> PROBLEM: Print, exactly and completely, the data that appears below.

-- SOURCE MATERIAL follows --

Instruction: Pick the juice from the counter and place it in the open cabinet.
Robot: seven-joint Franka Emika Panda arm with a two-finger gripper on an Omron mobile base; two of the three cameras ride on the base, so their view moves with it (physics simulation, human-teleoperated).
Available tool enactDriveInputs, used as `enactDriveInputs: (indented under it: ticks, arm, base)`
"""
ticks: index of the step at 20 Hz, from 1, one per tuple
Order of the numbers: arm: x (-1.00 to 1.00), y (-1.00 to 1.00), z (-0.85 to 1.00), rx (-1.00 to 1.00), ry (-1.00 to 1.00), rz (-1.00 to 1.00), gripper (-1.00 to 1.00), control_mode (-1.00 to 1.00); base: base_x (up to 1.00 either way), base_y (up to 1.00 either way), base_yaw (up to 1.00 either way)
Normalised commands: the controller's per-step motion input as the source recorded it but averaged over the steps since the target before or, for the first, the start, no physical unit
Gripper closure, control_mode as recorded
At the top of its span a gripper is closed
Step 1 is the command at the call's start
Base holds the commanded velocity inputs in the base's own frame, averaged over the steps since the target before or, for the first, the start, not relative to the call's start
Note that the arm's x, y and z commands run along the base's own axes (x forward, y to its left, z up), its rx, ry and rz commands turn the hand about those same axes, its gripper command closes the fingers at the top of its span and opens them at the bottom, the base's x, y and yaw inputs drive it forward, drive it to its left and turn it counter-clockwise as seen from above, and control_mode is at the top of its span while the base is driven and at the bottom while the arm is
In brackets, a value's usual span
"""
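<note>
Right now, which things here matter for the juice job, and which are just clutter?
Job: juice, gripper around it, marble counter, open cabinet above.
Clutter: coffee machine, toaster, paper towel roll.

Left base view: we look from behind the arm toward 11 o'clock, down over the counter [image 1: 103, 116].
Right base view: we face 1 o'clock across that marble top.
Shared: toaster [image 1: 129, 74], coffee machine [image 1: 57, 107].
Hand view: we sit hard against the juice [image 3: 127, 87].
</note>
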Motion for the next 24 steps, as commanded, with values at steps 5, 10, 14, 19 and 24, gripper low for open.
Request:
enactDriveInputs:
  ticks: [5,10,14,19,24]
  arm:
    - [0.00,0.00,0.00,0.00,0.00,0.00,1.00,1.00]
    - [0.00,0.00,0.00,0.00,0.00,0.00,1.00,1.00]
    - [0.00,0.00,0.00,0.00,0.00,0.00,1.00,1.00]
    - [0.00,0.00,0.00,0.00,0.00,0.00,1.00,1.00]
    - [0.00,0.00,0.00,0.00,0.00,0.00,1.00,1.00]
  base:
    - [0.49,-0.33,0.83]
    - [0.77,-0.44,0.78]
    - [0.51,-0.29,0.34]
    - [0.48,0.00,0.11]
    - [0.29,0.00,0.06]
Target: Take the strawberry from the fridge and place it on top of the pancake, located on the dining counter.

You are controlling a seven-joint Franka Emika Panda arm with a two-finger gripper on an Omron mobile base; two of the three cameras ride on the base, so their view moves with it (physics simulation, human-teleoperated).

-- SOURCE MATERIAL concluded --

> SOLUTION FOR THIS PROBLEM:
Instruction: Pick the juice from the counter and place it in the open cabinet.
Robot: seven-joint Franka Emika Panda arm with a two-finger gripper on an Omron mobile base; two of the three cameras ride on the base, so their view moves with it (physics simulation, human-teleoperated).
Available tool enactDriveInputs, used as `enactDriveInputs: (indented under it: ticks, arm, base)`
"""
ticks: index of the step at 20 Hz, from 1, one per tuple
Order of the numbers: arm: x (-1.00 to 1.00), y (-1.00 to 1.00), z (-0.85 to 1.00), rx (-1.00 to 1.00), ry (-1.00 to 1.00), rz (-1.00 to 1.00), gripper (-1.00 to 1.00), control_mode (-1.00 to 1.00); base: base_x (up to 1.00 either way), base_y (up to 1.00 either way), base_yaw (up to 1.00 either way)
Normalised commands: the controller's per-step motion input as the source recorded it but averaged over the steps since the target before or, for the first, the start, no physical unit
Gripper closure, control_mode as recorded
At the top of its span a gripper is closed
Step 1 is the command at the call's start
Base holds the commanded velocity inputs in the base's own frame, averaged over the steps since the target before or, for the first, the start, not relative to the call's start
Note that the arm's x, y and z commands run along the base's own axes (x forward, y to its left, z up), its rx, ry and rz commands turn the hand about those same axes, its gripper command closes the fingers at the top of its span and opens them at the bottom, the base's x, y and yaw inputs drive it forward, drive it to its left and turn it counter-clockwise as seen from above, and control_mode is at the top of its span while the base is driven and at the bottom while the arm is
In brackets, a value's usual span
"""
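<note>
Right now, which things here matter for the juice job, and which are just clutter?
Job: juice, gripper around it, marble counter, open cabinet above.
Clutter: coffee machine, toaster, paper towel roll.

Left base view: we look from behind the arm toward 11 o'clock, down over the counter [image 1: 103, 116].
Right base view: we face 1 o'clock across that marble top.
Shared: toaster [image 1: 129, 74], coffee machine [image 1: 57, 107].
Hand view: we sit hard against the juice [image 3: 127, 87].
</note>
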Motion for the next 24 steps, as commanded, with values at steps 5, 10, 14, 19 and 24, gripper low for open.
Request:
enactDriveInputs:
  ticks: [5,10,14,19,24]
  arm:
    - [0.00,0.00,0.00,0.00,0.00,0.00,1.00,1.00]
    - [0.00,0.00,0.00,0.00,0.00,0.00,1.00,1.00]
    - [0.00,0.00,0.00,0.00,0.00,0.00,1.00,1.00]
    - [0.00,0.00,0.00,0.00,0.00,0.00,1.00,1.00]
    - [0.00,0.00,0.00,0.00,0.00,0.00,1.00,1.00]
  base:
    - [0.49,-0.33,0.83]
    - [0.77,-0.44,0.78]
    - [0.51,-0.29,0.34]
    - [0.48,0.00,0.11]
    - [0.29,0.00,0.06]
Target: Take the strawberry from the fridge and place it on top of the pancake, located on the dining counter.

You are controlling a seven-joint Franka Emika Panda arm with a two-finger gripper on an Omron mobile base; two of the three cameras ride on the base, so their view moves with it (physics simulation, human-teleoperated).

Nothing more remains to be added to the answer.